• [Directions for this task] Copy all of the data below exactly as it is given.
+++ Recorded data
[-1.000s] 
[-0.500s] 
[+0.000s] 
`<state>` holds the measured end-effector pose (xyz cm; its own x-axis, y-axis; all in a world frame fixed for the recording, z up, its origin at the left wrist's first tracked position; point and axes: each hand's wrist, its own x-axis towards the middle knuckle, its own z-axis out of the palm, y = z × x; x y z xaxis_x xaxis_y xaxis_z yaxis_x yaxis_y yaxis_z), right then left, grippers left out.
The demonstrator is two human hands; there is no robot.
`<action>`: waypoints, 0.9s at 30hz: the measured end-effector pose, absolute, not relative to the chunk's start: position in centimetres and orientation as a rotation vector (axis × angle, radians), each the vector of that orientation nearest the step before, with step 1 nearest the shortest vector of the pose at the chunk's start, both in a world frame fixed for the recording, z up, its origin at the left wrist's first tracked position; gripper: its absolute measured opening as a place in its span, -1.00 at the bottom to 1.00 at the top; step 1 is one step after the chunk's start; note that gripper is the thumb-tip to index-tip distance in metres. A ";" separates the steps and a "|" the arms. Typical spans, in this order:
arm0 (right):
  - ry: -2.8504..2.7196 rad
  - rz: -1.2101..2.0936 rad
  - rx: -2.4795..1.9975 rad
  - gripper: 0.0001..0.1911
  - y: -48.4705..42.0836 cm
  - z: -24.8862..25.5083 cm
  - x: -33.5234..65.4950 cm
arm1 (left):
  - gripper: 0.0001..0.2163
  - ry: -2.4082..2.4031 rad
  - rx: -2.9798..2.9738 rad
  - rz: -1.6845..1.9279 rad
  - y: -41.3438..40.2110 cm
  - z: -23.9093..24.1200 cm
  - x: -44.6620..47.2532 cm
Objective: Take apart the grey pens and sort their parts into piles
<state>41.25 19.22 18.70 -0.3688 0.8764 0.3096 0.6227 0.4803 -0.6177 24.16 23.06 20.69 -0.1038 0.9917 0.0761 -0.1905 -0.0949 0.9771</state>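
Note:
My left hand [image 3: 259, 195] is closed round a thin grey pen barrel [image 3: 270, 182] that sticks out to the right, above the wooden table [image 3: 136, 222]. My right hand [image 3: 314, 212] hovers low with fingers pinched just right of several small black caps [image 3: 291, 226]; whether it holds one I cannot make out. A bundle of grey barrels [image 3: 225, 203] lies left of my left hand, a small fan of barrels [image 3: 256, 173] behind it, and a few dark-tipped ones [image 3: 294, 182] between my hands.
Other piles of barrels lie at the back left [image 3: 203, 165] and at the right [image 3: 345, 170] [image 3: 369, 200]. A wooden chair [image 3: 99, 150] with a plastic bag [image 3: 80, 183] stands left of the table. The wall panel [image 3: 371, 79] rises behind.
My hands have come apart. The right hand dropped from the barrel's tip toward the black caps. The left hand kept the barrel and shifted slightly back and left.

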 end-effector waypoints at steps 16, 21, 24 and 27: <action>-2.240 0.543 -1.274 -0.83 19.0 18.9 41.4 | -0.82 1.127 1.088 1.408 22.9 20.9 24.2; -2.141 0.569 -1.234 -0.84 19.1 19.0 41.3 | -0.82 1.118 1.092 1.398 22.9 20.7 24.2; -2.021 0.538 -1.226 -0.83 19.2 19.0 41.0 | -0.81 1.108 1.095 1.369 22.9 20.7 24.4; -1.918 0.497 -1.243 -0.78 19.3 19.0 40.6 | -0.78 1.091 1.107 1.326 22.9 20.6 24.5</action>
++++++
• [Exercise answer]
[-1.000s] 
[-0.500s] 
[+0.000s] 
`<state>` holds the measured end-effector pose (xyz cm; its own x-axis, y-axis; all in a world frame fixed for the recording, z up, its origin at the left wrist's first tracked position; point and axes: each hand's wrist, its own x-axis towards the middle knuckle, its own z-axis out of the palm, y = z × x; x y z xaxis_x xaxis_y xaxis_z yaxis_x yaxis_y yaxis_z), right then left, grippers left out.
The demonstrator is two human hands; there is no robot.
`<action>`: waypoints, 0.9s at 30hz: the measured end-effector pose, absolute, not relative to the chunk's start: position in centimetres and orientation as a rotation vector (axis × angle, radians), each the vector of that orientation nearest the step before, with step 1 nearest the shortest vector of the pose at the chunk's start, both in a world frame fixed for the recording, z up, its origin at the left wrist's first tracked position; gripper: its absolute measured opening as a place in its span, -1.00 at the bottom to 1.00 at the top; step 1 is one step after the chunk's start; note that gripper is the thumb-tip to index-tip distance in metres. A ";" separates the steps and a "|" the arms. Typical spans, in this order:
arm0 (right):
  - ry: -2.8504..2.7196 rad
  - rz: -1.2101..2.0936 rad
  - rx: -2.4795..1.9975 rad
  - gripper: 0.0001..0.1911
  - y: -48.4705..42.0836 cm
  - z: -24.8862..25.5083 cm
  - x: -33.5234..65.4950 cm
arm1 (left):
  - gripper: 0.0001..0.2163
  - ry: -2.4082..2.4031 rad
  - rx: -2.9798..2.9738 rad
  - rz: -1.6845..1.9279 rad
  - y: -41.3438..40.2110 cm
  - z: -23.9093..24.1200 cm
  - x: -44.6620..47.2532 cm
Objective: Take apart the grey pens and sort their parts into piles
<state>41.25 19.22 18.70 -0.3688 0.8764 0.3096 0.6227 0.4803 -0.6177 24.16 23.06 20.69 -0.1038 0.9917 0.0761 -0.1905 -0.0949 0.9771</state>
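Note:
My left hand [image 3: 259, 195] is closed round a thin grey pen barrel [image 3: 270, 182] that sticks out to the right, above the wooden table [image 3: 136, 222]. My right hand [image 3: 314, 212] hovers low with fingers pinched just right of several small black caps [image 3: 291, 226]; whether it holds one I cannot make out. A bundle of grey barrels [image 3: 225, 203] lies left of my left hand, a small fan of barrels [image 3: 256, 173] behind it, and a few dark-tipped ones [image 3: 294, 182] between my hands.
Other piles of barrels lie at the back left [image 3: 203, 165] and at the right [image 3: 345, 170] [image 3: 369, 200]. A wooden chair [image 3: 99, 150] with a plastic bag [image 3: 80, 183] stands left of the table. The wall panel [image 3: 371, 79] rises behind.
My hands have come apart. The right hand dropped from the barrel's tip toward the black caps. The left hand kept the barrel and shifted slightly back and left.
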
 end-effector waypoints at steps 16, 21, 24 and 27: <action>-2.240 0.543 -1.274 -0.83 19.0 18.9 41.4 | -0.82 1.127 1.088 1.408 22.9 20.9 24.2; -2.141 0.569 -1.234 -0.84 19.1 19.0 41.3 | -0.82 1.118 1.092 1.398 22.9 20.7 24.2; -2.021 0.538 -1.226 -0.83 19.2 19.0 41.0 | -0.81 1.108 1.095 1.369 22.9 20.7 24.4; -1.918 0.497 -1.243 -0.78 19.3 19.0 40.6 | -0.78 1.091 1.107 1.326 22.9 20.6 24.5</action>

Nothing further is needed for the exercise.